Expected result: the posts are chunked and each chunk is processed, then idle for 2 seconds, repeat that until all the items are deleted.

Actual result: a random number of items is deleted once, then the process ends. no errors no indicators, no clue ?

is there a better way to implement this?

xanadev
  • 751
  • 9
  • 26
  • 3
    I don't understand why did you do this way. It's faster if you run a delete command at once, instead of running 1000 commands. – Felippe Duarte Sep 24 '18 at 16:13
  • Yeah, you don't typically need to chunk a deletion, unless you're looking to do some sort of additional processing on each item as you do so. – ceejayoz Sep 24 '18 at 16:14
  • deleting a large number of items in one single operation makes the Ui unresponsive. – xanadev Sep 24 '18 at 16:15
  • 2
    Deleting them in chunks will take just as long (longer!), and the `sleep(2)` every thousand of a million items is going to mean the UI is unresponsive for ~30 minutes *literally doing nothing* on top of that. – ceejayoz Sep 24 '18 at 16:16
  • 1
    actually the `sleep(2)` is sort of not doing anything which means other processes can use the CPU, and the Ui is unresponsive because the database engine is busy processing a large number of items in one operation, so if you want to access another part of the app which uses the database then that part of the app stops responding. – xanadev Sep 24 '18 at 16:19
  • Is there some reason you need to call delete on each model? – Devon Bessemer Sep 24 '18 at 16:20
  • i can't call delete on the collection can i? – xanadev Sep 24 '18 at 16:20
  • Sure you can. `Post::where('arch_id', $posts_archive->id)->delete()`. – ceejayoz Sep 24 '18 at 16:21
  • No, you'd use the delete method on the query, not the collection – Devon Bessemer Sep 24 '18 at 16:21
  • i hope that my question is clear, the problem here is not the running time of the job itself, it's about optimizing the deletion of 1M+ items on the database, that operation is time consuming, so i though i would throttle that, deleting only a bunch of records at a time, then sleeping in between. – xanadev Sep 24 '18 at 16:22
  • The way you're currently doing it does a `SELECT *`, fetching the full contents, then individually runs a `DELETE FROM table WHERE id=123` on every row. You're issuing at least a million (plus another thousand or so) queries to do what a single `Post::where('arch_id', $posts_archive->id)->delete()` (`DELETE FROM foo WHERE arch_id=bar`) would suffice. – ceejayoz Sep 24 '18 at 16:24
  • 1
    Your "optimization" would increase load substantially by calling 1,000,000 queries instead of 1 but spread it out over a very long period of time. I wouldn't really call that optimizing. – Devon Bessemer Sep 24 '18 at 16:24
  • @ceejayoz well actually that was the first thing i did, the problem is that it takes a while to finish which makes the app unresponsive. – xanadev Sep 24 '18 at 16:24
  • for the record i already used `Post::where('arch_id', $posts_archive->id)->delete()`, that doesn't solve the problem. – xanadev Sep 24 '18 at 16:27
  • i've looked for a way to optimize deletion for large number of records, but didn't find something for laravel. – xanadev Sep 24 '18 at 16:29

4 Answers4

11

There is nothing Laravel specific about the way you'd handle this. It sounds like your database server needs review or optimization if a delete query in a job is freezing the rest of the UI.

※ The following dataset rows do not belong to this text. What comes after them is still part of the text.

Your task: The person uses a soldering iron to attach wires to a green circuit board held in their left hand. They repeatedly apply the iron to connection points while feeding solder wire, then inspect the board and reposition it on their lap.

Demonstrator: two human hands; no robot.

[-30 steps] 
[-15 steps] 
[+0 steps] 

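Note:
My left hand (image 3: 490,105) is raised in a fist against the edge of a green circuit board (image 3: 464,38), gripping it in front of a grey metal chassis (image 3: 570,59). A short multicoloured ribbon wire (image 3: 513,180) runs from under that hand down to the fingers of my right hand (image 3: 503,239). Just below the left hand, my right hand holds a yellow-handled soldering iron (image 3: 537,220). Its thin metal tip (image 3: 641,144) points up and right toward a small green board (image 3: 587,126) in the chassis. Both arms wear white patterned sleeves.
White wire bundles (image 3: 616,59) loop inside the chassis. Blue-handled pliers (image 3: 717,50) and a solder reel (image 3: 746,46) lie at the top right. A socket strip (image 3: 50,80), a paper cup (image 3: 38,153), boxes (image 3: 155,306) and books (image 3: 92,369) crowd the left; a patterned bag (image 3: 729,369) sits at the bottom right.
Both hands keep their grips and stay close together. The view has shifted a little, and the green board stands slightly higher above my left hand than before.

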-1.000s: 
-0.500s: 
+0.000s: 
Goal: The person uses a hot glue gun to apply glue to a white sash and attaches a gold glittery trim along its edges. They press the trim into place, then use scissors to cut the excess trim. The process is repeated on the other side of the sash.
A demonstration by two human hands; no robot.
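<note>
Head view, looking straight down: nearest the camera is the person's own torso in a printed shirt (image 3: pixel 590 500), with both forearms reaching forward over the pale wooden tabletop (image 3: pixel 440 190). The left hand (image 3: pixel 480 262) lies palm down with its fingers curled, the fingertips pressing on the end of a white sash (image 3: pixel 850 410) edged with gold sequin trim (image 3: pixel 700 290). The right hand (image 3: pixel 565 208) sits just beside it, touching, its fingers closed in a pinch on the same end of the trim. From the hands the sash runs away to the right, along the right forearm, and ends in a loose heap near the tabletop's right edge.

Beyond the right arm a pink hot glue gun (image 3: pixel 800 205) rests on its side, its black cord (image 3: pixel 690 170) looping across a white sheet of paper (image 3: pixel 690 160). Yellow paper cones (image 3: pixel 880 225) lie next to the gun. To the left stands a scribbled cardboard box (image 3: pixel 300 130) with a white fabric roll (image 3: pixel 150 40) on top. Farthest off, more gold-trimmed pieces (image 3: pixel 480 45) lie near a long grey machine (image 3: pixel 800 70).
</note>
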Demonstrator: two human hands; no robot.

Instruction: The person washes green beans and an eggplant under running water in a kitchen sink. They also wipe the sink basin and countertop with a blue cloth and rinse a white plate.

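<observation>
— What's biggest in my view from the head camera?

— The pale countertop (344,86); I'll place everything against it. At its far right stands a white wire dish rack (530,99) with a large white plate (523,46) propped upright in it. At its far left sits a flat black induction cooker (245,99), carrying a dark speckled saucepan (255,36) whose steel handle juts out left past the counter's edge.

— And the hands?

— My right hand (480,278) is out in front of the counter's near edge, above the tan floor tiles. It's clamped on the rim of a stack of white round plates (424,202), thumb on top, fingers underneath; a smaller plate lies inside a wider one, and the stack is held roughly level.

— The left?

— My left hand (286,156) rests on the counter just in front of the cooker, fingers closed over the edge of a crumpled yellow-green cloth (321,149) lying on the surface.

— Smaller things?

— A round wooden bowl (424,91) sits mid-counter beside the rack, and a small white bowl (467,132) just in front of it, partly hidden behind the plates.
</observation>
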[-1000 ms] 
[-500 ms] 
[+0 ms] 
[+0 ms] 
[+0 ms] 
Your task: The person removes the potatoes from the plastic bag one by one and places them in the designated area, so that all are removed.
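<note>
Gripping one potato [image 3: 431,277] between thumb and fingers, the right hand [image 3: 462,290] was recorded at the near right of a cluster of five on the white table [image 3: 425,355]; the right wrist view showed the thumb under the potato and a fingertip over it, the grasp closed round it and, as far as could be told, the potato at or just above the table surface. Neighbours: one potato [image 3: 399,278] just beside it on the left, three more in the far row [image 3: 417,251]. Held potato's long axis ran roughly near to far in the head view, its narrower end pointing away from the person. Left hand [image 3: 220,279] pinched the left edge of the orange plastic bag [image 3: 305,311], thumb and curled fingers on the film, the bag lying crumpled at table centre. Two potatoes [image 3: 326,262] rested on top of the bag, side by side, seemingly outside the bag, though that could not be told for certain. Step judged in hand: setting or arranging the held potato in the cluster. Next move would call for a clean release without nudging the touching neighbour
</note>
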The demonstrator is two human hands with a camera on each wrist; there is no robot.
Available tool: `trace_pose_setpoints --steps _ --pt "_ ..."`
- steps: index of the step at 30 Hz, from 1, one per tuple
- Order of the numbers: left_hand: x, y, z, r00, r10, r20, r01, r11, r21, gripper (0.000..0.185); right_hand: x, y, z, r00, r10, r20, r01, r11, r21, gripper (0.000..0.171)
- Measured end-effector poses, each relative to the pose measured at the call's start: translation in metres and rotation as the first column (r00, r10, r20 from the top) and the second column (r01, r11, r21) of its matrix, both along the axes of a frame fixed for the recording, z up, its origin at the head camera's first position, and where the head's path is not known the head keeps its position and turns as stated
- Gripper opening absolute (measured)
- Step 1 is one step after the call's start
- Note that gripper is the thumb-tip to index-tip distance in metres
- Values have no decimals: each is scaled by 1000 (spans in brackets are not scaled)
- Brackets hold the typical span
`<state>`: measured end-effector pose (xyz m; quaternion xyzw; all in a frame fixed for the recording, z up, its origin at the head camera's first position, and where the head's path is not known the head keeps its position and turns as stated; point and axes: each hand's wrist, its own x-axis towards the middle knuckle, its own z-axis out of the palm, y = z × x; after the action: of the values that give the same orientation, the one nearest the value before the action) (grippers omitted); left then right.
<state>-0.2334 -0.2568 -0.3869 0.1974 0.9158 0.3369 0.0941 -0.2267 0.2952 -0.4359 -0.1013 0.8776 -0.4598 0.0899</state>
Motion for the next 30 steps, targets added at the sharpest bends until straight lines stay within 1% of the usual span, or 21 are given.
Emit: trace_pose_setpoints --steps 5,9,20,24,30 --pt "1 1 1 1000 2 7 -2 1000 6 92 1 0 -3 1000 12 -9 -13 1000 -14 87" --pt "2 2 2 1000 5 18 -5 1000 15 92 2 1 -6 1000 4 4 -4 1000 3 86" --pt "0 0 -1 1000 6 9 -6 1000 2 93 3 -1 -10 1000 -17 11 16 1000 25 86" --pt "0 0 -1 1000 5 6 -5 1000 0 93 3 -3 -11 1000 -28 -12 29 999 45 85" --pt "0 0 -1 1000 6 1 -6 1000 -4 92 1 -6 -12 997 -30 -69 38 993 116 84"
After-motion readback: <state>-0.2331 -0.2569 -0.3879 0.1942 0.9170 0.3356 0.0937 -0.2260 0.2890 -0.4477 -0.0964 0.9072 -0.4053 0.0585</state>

Retrieving each model and running a delete query individually definitely isn't a good way to optimize this as you'd be executing millions of queries. You could use a while loop with a delete limit if you wish to try to limit the load per second in your application instead of optimizing your database server to handle this query:

do {
    $deleted = Post::where('arch_id', $posts_archive->id)->limit(1000)->delete();
    sleep(2);
} while ($deleted > 0);
Devon Bessemer
  • 34,461
  • 9
  • 69
  • 95
  • that's what i was looking for. maybe i'll have to optimize that database server to handle these kind of queries. thank you. – xanadev Sep 24 '18 at 16:41
10

The reason your actual outcome is different to the expected outcome is to do with how Laravel chunks your dataset.

Laravel paginates through your dataset 1-page at a time, and passes the Collection of Post models to your callback.

Since you're deleting the records in the set, Laravel effectively skips a page of data on each iteration, therefore you end up missing roughly half the data that was in the original query.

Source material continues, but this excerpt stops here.